§ **TASK PROMPT**
Every line in the listing below from the one with "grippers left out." through the one with "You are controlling" is to be reproduced exactly, both ends included; leave out the rest.

§ **DATA**
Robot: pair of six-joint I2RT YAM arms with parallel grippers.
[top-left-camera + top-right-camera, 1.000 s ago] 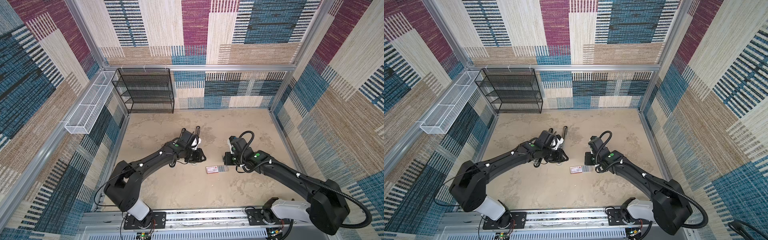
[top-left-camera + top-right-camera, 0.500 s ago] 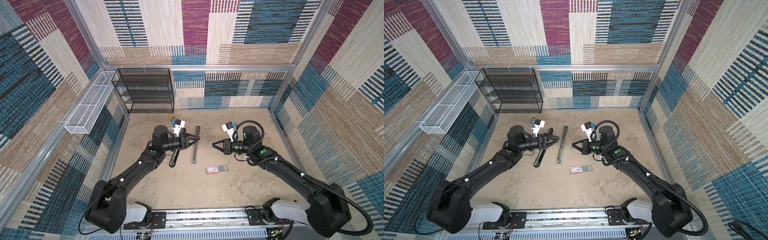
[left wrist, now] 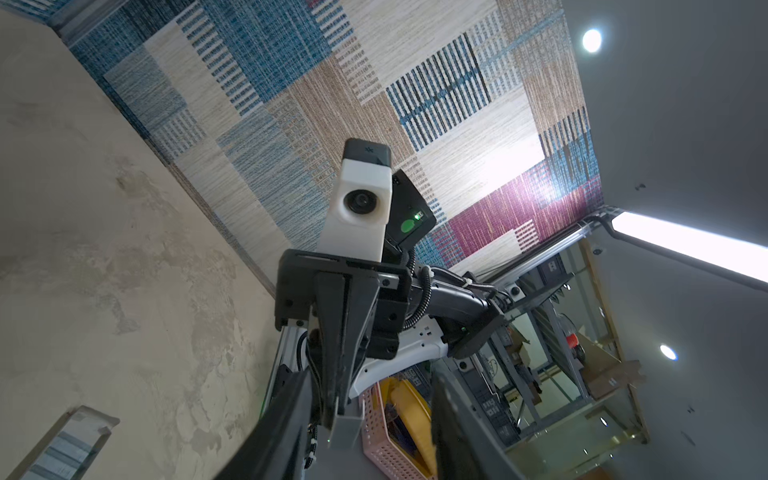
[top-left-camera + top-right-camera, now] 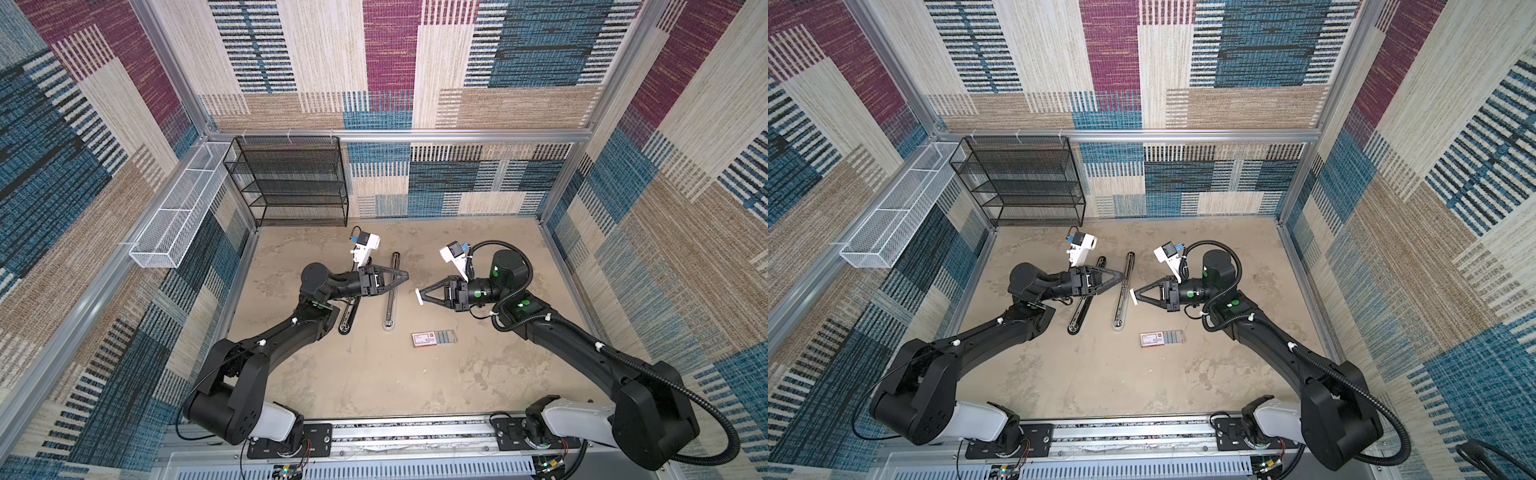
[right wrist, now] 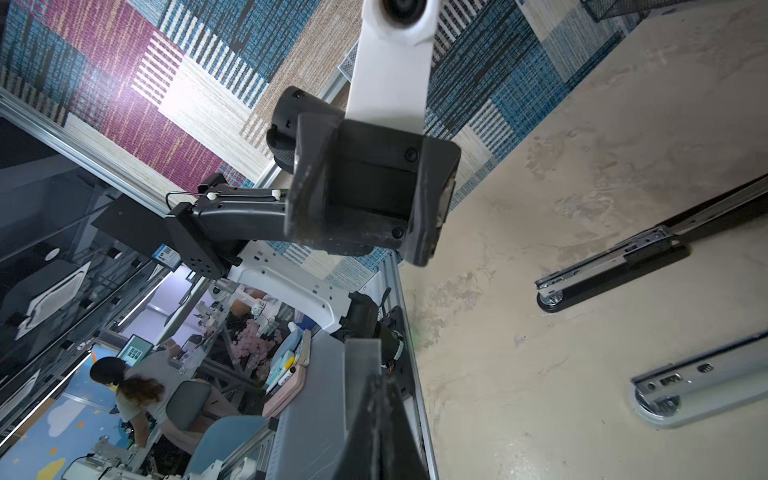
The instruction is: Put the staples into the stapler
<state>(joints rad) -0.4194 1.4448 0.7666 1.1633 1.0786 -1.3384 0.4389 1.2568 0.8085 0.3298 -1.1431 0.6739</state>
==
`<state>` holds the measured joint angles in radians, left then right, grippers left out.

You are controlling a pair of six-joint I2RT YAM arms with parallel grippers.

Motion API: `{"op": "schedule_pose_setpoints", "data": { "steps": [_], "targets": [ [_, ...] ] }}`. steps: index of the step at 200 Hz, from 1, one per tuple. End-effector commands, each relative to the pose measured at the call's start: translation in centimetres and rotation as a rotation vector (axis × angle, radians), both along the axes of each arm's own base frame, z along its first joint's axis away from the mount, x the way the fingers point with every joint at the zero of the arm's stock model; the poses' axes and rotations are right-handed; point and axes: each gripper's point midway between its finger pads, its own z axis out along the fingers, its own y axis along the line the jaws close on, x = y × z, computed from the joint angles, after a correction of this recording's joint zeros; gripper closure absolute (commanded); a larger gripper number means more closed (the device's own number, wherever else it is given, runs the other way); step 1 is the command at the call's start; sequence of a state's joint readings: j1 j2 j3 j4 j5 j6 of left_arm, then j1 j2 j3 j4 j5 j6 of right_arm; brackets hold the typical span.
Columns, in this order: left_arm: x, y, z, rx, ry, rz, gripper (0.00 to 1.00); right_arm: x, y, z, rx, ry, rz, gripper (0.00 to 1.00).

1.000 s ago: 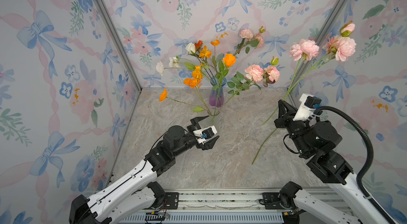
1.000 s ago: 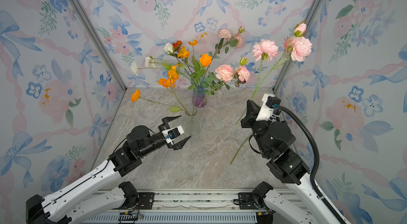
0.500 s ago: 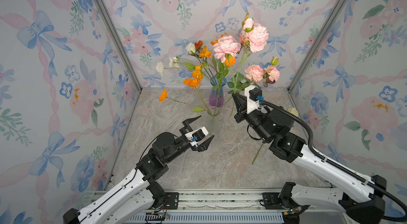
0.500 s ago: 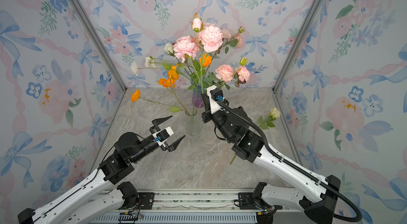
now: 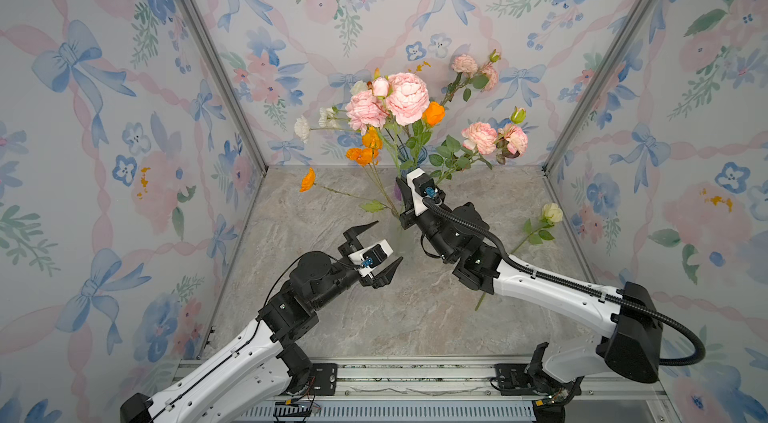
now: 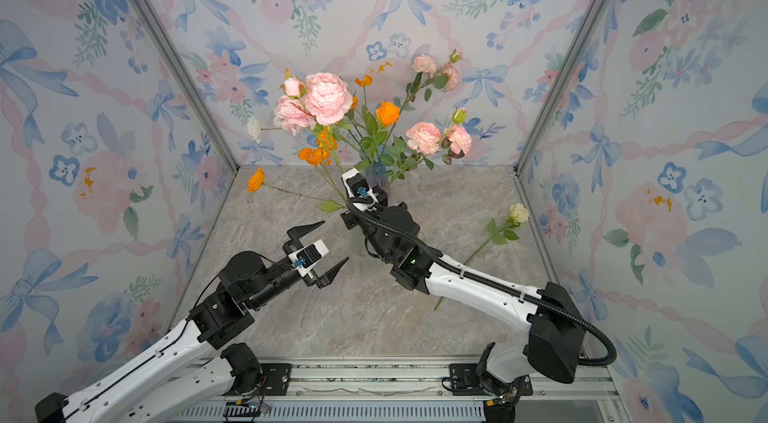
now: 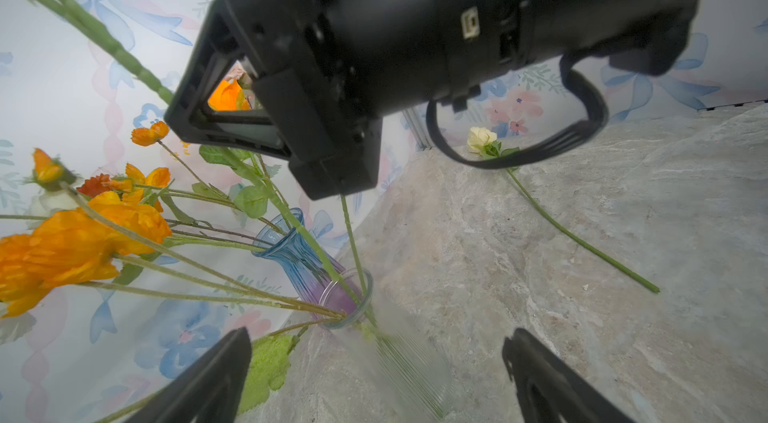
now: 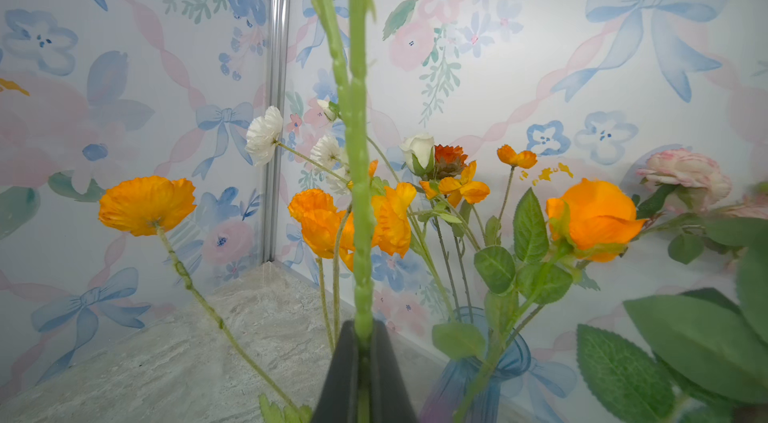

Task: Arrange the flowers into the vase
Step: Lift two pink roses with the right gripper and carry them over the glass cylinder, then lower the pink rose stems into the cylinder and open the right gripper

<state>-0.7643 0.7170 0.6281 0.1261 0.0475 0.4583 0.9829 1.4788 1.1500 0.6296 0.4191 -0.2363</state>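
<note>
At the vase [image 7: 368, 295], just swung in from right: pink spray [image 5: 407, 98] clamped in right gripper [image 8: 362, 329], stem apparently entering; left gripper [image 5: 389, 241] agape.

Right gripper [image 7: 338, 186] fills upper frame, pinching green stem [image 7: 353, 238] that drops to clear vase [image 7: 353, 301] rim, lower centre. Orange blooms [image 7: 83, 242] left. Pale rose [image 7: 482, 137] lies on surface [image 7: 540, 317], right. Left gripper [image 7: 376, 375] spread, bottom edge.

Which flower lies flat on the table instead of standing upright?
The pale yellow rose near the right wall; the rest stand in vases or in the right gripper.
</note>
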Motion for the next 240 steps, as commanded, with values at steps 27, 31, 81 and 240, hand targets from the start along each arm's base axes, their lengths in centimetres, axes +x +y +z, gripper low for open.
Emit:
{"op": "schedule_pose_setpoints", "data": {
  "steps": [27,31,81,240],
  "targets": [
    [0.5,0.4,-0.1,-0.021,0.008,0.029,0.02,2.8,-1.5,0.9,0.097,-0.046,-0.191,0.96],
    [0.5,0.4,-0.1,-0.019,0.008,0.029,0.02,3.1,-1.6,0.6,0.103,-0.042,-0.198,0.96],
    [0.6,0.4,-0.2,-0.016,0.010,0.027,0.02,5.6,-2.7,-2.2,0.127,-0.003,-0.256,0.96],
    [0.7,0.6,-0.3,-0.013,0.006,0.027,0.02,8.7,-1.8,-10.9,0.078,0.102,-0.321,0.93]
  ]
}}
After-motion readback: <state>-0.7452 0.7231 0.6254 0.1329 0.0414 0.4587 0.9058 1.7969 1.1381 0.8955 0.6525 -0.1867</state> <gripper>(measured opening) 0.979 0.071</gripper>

§ **TASK RESULT**
`<state>` holds the measured joint angles in radians, left then right, grippers left out.

You are controlling a pair of six-joint I2RT YAM arms with parallel grippers.

This output is now finished.